WHAT THIS TASK INVOLVES: Return only those lines of the listing in which "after" appears.

────

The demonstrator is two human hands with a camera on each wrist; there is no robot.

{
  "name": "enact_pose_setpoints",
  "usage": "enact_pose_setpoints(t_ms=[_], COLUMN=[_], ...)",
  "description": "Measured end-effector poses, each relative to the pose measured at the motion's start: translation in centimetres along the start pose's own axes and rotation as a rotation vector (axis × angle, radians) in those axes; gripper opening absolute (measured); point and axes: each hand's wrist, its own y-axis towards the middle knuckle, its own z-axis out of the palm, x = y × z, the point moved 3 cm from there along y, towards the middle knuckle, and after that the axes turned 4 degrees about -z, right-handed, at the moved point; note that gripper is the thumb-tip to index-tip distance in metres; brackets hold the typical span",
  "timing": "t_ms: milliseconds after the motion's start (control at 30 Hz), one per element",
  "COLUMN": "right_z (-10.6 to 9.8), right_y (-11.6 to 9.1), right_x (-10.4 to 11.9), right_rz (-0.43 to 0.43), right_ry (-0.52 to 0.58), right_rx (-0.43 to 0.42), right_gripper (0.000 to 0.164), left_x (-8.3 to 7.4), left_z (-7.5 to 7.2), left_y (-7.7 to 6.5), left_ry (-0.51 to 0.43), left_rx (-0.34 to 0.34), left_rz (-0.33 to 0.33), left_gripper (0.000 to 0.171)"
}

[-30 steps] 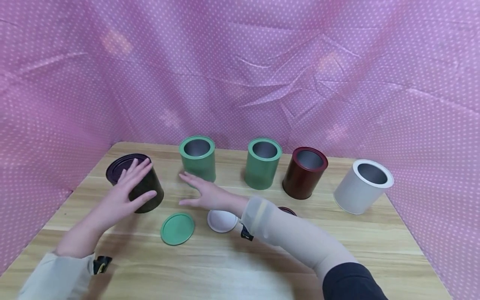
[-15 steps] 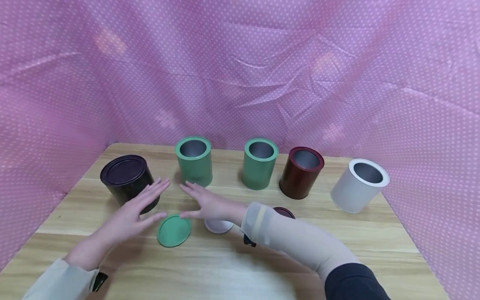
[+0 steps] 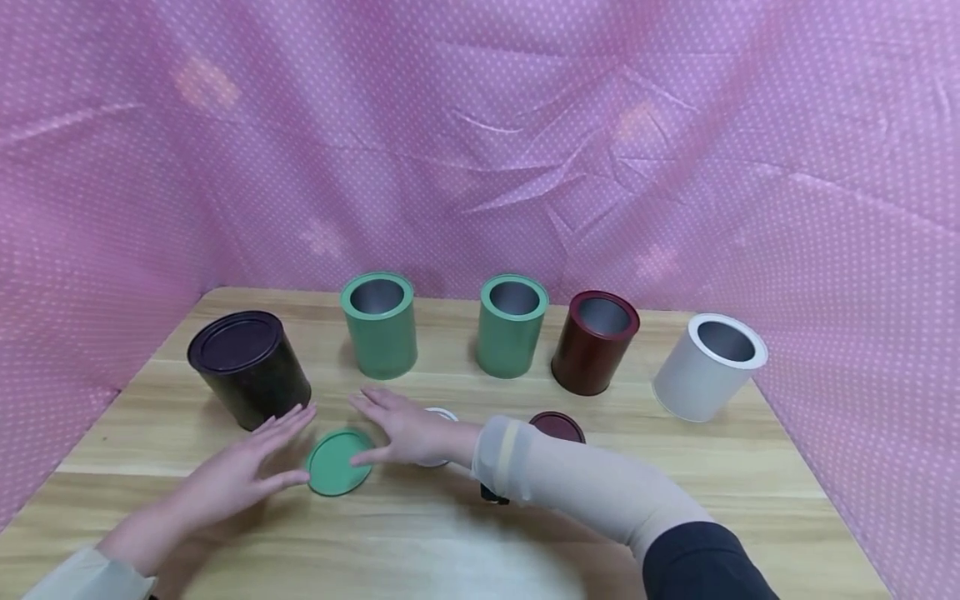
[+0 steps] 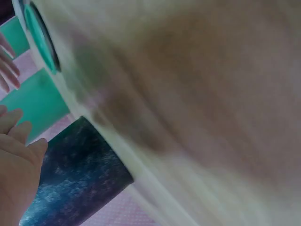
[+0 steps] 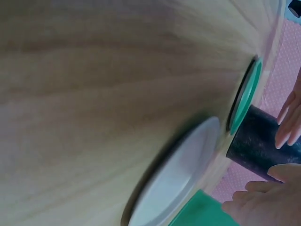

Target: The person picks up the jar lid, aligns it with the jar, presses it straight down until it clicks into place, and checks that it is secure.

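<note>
Here, the left grip (image 3: 243, 471) is spread wide near the black can (image 3: 251, 379), with nothing held. The right grip (image 3: 408, 429) is likewise spread and unloaded; the green lid (image 3: 328, 468) is partly overlapped by its thumb, though contact cannot be told. That lid is laid flat on the table (image 3: 450, 550), between both grips, near the partly hidden white lid (image 5: 181, 172).

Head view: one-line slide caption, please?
Left hand and right hand on either side of a green lid, a black can and four open cans beyond.
</note>
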Motion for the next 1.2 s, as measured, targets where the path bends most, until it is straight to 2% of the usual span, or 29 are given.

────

OUTPUT BELOW:
  "description": "Measured end-effector poses, each relative to the pose measured at the motion's start: translation in centimetres along the start pose's own axes and rotation as a rotation vector (axis × angle, radians) in those axes; gripper opening absolute (measured); point and axes: each hand's wrist, its own y-axis towards the middle knuckle, its own z-axis out of the palm, x = y × z, the point moved 3 cm from there along y, towards the middle knuckle, and after that the axes turned 4 degrees about -z, right-handed, at the moved point; note that gripper is the thumb-tip to index-tip distance in metres; brackets hold the typical span",
  "timing": "t_ms: milliseconds after the motion's start (control at 30 Hz), one per element",

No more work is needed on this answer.